Asian Resorts Go Forward in Being Green

October 3, 2019

Today, as the global tourism industry faces increasing scrutiny, Asian vacation chains that claim sustainability is their core value must be frustrated.

Brands that thrive in Asia, such as Six Senses, Banyan Tree, Como and Amanresorts, are working hard to eliminate disposable plastics, reduce waste, give back to the community, promote ecotourism and take the lead in all other areas to do a good job.

This fact is often forgotten in the glare of large-scale hotel developments in the region and related issues such as traffic congestion, pollution and tourist safety.

As we report in the report below, the Six Sense Group has completely shaken off the plastics industry and may be the only chain in the world that requires owners to set aside a percentage of their income for the Sustainability Fund.

Phuket is leading a new campaign to make Asia’s tourist islands more sustainable. No wonder. According to a recent study by travel insurance company Columbus Direct, Phuket is the most densely populated destination in the world with 5,090 visitors per square mile. In contrast, the second densely populated city of Palma de Mallorca, with its tourism industry, has 2,918 visitors per square mile per day.

There are more than 9 million visitors a year in Phuket, with 25,452 visitors hanging out on the streets and beaches every day. Although the number of tourists in Bangkok is the largest in the world, more than 20 million, due to its size, the Thai capital only receives 91 tourists per square mile.

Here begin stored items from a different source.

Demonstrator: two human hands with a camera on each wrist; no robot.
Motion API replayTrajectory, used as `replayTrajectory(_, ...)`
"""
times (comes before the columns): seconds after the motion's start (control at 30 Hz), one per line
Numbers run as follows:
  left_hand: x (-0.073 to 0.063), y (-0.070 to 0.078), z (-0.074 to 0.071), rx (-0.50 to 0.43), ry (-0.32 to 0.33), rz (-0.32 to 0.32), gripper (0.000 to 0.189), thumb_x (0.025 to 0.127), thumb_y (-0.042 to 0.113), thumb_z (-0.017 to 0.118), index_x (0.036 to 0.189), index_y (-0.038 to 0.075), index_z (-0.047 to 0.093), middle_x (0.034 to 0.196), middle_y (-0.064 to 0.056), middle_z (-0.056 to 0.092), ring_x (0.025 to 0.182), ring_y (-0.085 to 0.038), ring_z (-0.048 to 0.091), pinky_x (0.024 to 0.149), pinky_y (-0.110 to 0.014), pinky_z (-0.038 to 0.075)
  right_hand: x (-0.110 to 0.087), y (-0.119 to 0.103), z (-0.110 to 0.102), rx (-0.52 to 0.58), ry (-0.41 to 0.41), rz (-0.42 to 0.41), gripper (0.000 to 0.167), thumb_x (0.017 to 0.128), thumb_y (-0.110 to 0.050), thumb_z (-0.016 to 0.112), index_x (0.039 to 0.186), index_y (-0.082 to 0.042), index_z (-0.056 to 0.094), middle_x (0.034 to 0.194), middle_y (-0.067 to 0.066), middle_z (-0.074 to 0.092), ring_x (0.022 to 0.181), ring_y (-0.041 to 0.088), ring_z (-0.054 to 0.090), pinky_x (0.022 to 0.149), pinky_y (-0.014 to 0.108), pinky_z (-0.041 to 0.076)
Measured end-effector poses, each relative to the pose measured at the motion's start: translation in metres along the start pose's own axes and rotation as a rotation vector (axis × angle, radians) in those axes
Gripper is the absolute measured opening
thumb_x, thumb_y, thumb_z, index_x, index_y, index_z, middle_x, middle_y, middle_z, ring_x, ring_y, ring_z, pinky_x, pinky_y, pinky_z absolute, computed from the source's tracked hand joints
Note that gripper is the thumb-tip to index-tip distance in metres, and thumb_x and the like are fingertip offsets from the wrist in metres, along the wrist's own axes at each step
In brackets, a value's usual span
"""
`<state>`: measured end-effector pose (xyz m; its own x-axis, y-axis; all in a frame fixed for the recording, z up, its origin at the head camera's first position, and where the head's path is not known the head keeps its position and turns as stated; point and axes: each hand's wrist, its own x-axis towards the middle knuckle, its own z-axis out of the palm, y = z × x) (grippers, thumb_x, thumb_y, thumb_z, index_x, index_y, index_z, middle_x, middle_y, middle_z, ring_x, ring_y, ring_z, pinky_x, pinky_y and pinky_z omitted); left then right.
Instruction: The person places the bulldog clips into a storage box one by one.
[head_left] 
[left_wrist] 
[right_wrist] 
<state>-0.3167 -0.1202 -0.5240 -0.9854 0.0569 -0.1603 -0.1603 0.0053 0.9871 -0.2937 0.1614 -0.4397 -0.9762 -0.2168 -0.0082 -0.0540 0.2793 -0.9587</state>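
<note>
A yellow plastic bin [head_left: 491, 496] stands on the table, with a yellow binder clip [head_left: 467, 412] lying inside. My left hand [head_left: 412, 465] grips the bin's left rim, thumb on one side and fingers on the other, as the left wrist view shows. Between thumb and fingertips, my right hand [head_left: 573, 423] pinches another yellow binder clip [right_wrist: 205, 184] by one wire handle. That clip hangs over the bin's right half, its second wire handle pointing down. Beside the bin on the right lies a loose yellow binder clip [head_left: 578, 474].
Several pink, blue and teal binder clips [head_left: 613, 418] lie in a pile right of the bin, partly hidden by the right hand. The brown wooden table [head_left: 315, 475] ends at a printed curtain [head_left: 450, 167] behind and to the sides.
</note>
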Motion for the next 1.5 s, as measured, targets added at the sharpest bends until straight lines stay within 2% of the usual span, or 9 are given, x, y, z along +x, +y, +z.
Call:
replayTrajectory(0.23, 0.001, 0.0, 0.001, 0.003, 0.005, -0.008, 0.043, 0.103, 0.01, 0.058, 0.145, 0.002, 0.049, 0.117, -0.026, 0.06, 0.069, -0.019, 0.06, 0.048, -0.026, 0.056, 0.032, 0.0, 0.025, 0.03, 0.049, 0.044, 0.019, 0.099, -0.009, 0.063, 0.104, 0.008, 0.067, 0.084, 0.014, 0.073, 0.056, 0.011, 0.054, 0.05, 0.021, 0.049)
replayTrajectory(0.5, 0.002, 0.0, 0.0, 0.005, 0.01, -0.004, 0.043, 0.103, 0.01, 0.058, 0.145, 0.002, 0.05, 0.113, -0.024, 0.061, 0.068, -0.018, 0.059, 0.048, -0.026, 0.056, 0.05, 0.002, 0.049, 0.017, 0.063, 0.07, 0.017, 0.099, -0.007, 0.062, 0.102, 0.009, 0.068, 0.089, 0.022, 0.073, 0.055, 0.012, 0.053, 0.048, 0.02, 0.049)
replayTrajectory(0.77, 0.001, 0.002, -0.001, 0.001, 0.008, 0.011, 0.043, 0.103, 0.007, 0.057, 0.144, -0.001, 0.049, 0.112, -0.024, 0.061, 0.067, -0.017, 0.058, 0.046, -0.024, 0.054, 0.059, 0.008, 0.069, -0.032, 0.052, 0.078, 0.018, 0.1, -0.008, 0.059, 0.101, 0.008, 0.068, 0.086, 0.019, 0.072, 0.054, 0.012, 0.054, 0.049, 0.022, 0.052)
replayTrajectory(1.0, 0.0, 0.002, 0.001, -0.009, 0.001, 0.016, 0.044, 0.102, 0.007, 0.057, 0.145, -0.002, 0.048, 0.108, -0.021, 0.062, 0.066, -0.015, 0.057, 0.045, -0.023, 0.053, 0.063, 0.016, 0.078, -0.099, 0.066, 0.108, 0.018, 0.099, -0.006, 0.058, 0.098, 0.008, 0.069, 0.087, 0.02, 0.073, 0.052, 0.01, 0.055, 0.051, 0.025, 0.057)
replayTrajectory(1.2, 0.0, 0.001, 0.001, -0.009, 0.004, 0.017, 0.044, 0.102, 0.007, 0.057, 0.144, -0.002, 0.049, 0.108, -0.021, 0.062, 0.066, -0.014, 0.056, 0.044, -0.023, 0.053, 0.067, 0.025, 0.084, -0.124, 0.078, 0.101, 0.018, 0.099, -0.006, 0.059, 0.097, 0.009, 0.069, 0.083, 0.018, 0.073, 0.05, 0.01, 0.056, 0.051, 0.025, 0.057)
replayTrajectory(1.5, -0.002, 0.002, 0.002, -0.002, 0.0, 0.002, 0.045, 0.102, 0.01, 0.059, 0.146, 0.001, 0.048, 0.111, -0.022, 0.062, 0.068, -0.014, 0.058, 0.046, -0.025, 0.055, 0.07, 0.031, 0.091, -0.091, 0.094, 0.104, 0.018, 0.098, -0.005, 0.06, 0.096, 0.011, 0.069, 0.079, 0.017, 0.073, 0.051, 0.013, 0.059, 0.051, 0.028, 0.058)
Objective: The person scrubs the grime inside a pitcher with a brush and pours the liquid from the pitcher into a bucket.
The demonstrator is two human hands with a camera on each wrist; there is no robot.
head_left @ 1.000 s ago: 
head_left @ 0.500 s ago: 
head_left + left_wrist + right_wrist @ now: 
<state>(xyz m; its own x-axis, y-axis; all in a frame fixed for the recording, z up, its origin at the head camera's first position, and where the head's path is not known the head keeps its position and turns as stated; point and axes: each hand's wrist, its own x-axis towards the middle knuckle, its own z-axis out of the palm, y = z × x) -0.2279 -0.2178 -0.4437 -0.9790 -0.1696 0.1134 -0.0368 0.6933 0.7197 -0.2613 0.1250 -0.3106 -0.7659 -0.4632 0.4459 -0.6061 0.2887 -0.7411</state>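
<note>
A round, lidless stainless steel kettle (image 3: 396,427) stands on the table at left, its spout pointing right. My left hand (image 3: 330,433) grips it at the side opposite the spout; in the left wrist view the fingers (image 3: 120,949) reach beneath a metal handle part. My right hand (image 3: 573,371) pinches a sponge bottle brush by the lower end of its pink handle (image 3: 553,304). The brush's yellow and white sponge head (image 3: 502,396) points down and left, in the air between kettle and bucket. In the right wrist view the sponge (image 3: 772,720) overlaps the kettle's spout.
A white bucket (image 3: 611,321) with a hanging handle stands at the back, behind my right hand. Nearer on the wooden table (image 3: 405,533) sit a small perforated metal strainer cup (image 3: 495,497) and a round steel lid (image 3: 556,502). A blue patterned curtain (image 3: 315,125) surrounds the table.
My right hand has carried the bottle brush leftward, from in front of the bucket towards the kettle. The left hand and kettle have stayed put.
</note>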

Founded two years ago, the Phuket Hotels Association has created Asia’s largest annual travel and tourism sustainability gathering, and the second event last week attracted around 1,000 delegates. This includes not only hotel general managers, but also general staff and students to attract young people to participate in green discussions.

Unlike the gloomy sustainability forum, the Phuket Island Sustainable Travel Hotel, co-hosted by C9 Hotelworks and Greenview, has recently created a happy atmosphere that has made it a serious topic and has won newcomers.

The association also released the Green Hotel Guide, which introduces best practices from 56 of the 74 members and can help the hotel take the first step.

The resort is an important part of the Asian tourism industry. Phuket hotels are a good thing, and other islands such as Bali and Boracay have anchor events to learn from each other.

Also in this issue, please read our continued introduction to the unsustainable business of the Thomas Cook Group and the unsustainable vision of the Indonesian authorities on Komodo Island.